From the first line to the last, repeat the data exactly and drop the pictures.

### Recorded data
::::::::::

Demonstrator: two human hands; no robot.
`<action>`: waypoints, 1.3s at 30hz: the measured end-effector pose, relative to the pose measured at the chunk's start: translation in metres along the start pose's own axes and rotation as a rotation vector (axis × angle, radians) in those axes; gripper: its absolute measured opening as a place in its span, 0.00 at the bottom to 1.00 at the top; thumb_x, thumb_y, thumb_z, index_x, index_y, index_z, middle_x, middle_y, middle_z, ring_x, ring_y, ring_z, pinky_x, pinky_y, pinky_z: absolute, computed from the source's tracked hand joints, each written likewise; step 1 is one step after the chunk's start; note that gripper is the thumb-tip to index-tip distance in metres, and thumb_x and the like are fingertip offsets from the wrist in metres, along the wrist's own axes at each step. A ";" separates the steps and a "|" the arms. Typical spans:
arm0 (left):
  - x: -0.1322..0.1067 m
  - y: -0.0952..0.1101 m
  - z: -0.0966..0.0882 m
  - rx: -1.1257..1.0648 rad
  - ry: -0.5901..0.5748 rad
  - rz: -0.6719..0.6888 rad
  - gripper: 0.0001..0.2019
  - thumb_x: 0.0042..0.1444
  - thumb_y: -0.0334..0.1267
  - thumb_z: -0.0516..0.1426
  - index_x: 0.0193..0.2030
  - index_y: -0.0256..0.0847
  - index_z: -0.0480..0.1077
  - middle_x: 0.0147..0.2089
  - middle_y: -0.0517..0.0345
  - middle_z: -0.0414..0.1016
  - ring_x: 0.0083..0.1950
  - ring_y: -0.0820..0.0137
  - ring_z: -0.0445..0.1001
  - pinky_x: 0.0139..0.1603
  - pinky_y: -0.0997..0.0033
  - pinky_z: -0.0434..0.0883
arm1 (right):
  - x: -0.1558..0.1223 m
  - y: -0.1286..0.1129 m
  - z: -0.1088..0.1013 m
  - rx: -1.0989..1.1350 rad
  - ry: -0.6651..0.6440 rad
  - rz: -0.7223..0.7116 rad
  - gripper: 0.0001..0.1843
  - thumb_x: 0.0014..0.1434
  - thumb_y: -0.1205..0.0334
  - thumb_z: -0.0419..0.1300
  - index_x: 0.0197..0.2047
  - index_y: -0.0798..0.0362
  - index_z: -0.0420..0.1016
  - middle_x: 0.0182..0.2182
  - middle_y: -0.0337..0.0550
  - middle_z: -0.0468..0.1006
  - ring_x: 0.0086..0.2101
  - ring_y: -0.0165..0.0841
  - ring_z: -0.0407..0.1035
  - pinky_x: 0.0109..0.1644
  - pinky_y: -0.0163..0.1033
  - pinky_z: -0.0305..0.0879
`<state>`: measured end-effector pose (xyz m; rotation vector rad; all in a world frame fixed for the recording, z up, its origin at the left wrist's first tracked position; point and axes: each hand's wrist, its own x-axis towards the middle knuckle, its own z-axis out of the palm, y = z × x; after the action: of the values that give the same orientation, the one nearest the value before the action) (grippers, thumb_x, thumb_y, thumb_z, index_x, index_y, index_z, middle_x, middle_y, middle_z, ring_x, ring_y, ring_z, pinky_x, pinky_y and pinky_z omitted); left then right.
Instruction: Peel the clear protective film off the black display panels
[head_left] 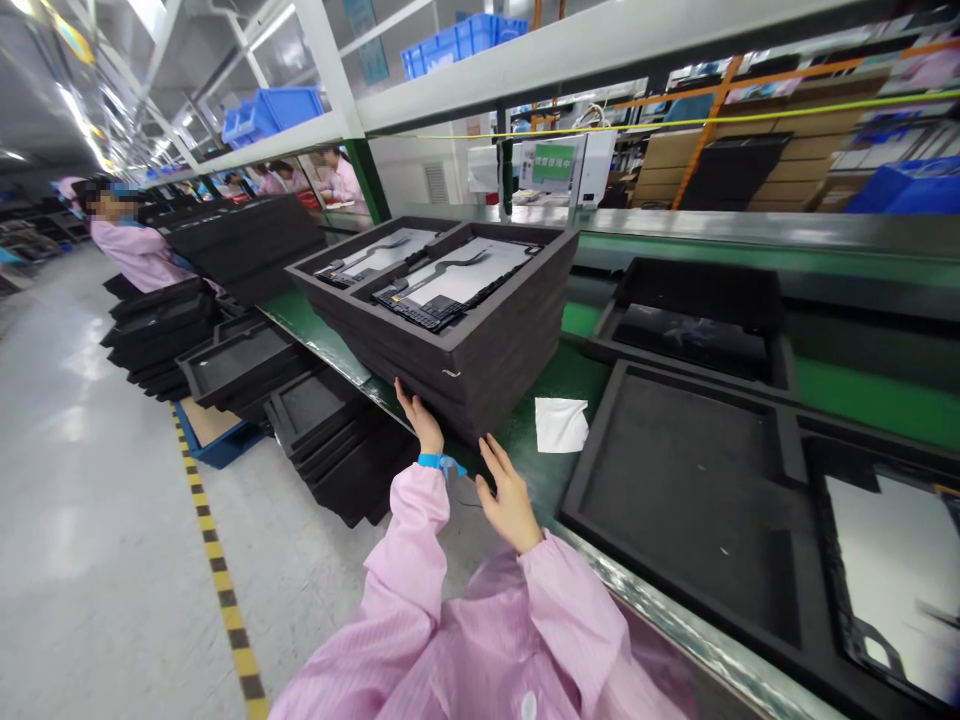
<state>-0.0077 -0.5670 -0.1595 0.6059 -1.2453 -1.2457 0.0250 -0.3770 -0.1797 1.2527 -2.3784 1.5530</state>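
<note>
A tall stack of black foam trays (510, 340) stands on the green workbench (555, 475) in front of me. Two flat panels with dark ribbon cables lie in its top tray, the nearer one being a silver panel (465, 275). My left hand (420, 418), with a blue band at the wrist, rests its spread fingers against the lower near side of the stack. Close to the stack's bottom corner is my right hand (507, 495), fingers stretched out and apart; whether its fingertips touch the foam I cannot tell. Neither hand grips anything.
A white cloth (561, 425) lies right of the stack. Beside it sits a foam tray (682, 500) with a silver panel (896, 570) in one compartment. Behind it, another tray (697, 290) holds a dark panel. More tray stacks (345, 440) stand low at left; a co-worker (131, 245) is beyond.
</note>
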 end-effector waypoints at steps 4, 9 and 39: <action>0.000 0.000 0.001 0.043 0.003 -0.018 0.23 0.62 0.46 0.53 0.63 0.42 0.61 0.68 0.46 0.56 0.67 0.54 0.58 0.65 0.40 0.55 | -0.002 -0.001 0.000 -0.003 -0.016 -0.010 0.33 0.61 0.68 0.47 0.69 0.52 0.52 0.66 0.48 0.53 0.63 0.37 0.54 0.64 0.45 0.60; -0.001 -0.004 0.000 0.103 0.004 -0.006 0.24 0.62 0.46 0.53 0.63 0.42 0.60 0.68 0.46 0.56 0.67 0.54 0.58 0.65 0.40 0.54 | -0.005 -0.003 0.001 -0.001 -0.029 -0.013 0.34 0.62 0.68 0.47 0.71 0.49 0.47 0.67 0.46 0.49 0.63 0.39 0.54 0.63 0.48 0.61; -0.007 -0.008 -0.008 -0.069 -0.053 -0.073 0.28 0.58 0.33 0.51 0.66 0.44 0.56 0.70 0.51 0.57 0.71 0.64 0.54 0.71 0.59 0.48 | -0.009 -0.013 -0.002 -0.145 -0.133 -0.025 0.36 0.57 0.73 0.46 0.69 0.65 0.48 0.68 0.57 0.44 0.64 0.42 0.52 0.64 0.48 0.60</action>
<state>-0.0017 -0.5648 -0.1714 0.5755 -1.2286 -1.3673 0.0384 -0.3727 -0.1730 1.3880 -2.4921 1.3017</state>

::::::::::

### Answer to the problem
Demonstrator: two human hands; no robot.
`<action>`: waypoints, 1.3s at 30hz: the measured end-effector pose, relative to the pose measured at the chunk's start: translation in metres along the start pose's own axes and rotation as a rotation vector (axis × angle, radians) in those axes; gripper: its absolute measured opening as a place in its span, 0.00 at the bottom to 1.00 at the top; thumb_x, thumb_y, thumb_z, index_x, index_y, index_z, middle_x, middle_y, middle_z, ring_x, ring_y, ring_z, pinky_x, pinky_y, pinky_z: absolute, computed from the source's tracked hand joints, each written likewise; step 1 is one step after the chunk's start; note that gripper is the thumb-tip to index-tip distance in metres, and thumb_x and the like are fingertip offsets from the wrist in metres, along the wrist's own axes at each step. A ";" separates the steps and a "|" the arms. Typical spans:
arm0 (left):
  - x: -0.1322..0.1067 m
  - y: -0.0952..0.1101 m
  - z: -0.0966..0.0882 m
  - rx: -1.1257..1.0648 rad
  - ry: -0.5901..0.5748 rad
  - rz: -0.6719..0.6888 rad
  - gripper: 0.0001..0.2019
  - thumb_x: 0.0042..0.1444
  - thumb_y: -0.0334..0.1267
  - thumb_z: -0.0516..0.1426
  - index_x: 0.0193..0.2030
  - index_y: -0.0256..0.0847
  - index_z: -0.0480..0.1077
  - middle_x: 0.0147..0.2089
  - middle_y: -0.0517..0.0345
  - middle_z: -0.0414..0.1016
  - ring_x: 0.0083..0.1950
  - ring_y: -0.0820..0.0137
  - ring_z: -0.0445..0.1001
  - pinky_x: 0.0139..0.1603
  - pinky_y: -0.0997..0.0033
  - pinky_z: -0.0434..0.0883
arm1 (right):
  - x: -0.1558..0.1223 m
  - y: -0.1286..0.1129 m
  - z: -0.1088..0.1013 m
  - rx: -1.0989..1.1350 rad
  - ry: -0.6651..0.6440 rad
  - rz: -0.7223..0.7116 rad
  - gripper: 0.0001..0.1843
  - thumb_x: 0.0014..0.1434
  - thumb_y: -0.1205..0.0334
  - thumb_z: -0.0419..0.1300
  - index_x: 0.0197..0.2047
  - index_y: -0.0798..0.0362
  - index_z: -0.0420..0.1016
  - middle_x: 0.0182..0.2182
  - middle_y: -0.0337..0.0550
  - middle_z: -0.0468..0.1006
  - ring_x: 0.0086..0.2101
  - ring_y: -0.0165..0.0841
  - ring_z: -0.0407..0.1035
  - pinky_x: 0.0109..0.1644
  - pinky_y: -0.0163..0.1033
  - pinky_z: -0.0305..0.0879
`<state>`: measured end-effector pose (xyz m; rotation vector rad; all in a world frame fixed for the recording, z up, its origin at the left wrist's first tracked position; point and axes: each hand's wrist, its own x-axis towards the middle knuckle, its own z-axis out of the palm, y = z × x; after the action: of the values that give the same orientation, the one nearest the value before the action) (grippers, thumb_x, thumb_y, thumb_z, index_x, index_y, index_z, middle_x, middle_y, middle_z, ring_x, ring_y, ring_z, pinky_x, pinky_y and pinky_z omitted); left then right.
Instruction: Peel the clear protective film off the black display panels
[head_left] 
<state>-0.0077 -0.5670 -0.1595 0.6059 -1.2453 -1.2457 0.0250 -0.3770 -0.1797 1.2527 -2.3784 1.5530</state>
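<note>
A tall stack of black foam trays (510, 340) stands on the green workbench (555, 475) in front of me. Two flat panels with dark ribbon cables lie in its top tray, the nearer one being a silver panel (465, 275). My left hand (420, 418), with a blue band at the wrist, rests its spread fingers against the lower near side of the stack. Close to the stack's bottom corner is my right hand (507, 495), fingers stretched out and apart; whether its fingertips touch the foam I cannot tell. Neither hand grips anything.
A white cloth (561, 425) lies right of the stack. Beside it sits a foam tray (682, 500) with a silver panel (896, 570) in one compartment. Behind it, another tray (697, 290) holds a dark panel. More tray stacks (345, 440) stand low at left; a co-worker (131, 245) is beyond.
</note>
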 end-effector waypoints at steps 4, 9 and 39: <action>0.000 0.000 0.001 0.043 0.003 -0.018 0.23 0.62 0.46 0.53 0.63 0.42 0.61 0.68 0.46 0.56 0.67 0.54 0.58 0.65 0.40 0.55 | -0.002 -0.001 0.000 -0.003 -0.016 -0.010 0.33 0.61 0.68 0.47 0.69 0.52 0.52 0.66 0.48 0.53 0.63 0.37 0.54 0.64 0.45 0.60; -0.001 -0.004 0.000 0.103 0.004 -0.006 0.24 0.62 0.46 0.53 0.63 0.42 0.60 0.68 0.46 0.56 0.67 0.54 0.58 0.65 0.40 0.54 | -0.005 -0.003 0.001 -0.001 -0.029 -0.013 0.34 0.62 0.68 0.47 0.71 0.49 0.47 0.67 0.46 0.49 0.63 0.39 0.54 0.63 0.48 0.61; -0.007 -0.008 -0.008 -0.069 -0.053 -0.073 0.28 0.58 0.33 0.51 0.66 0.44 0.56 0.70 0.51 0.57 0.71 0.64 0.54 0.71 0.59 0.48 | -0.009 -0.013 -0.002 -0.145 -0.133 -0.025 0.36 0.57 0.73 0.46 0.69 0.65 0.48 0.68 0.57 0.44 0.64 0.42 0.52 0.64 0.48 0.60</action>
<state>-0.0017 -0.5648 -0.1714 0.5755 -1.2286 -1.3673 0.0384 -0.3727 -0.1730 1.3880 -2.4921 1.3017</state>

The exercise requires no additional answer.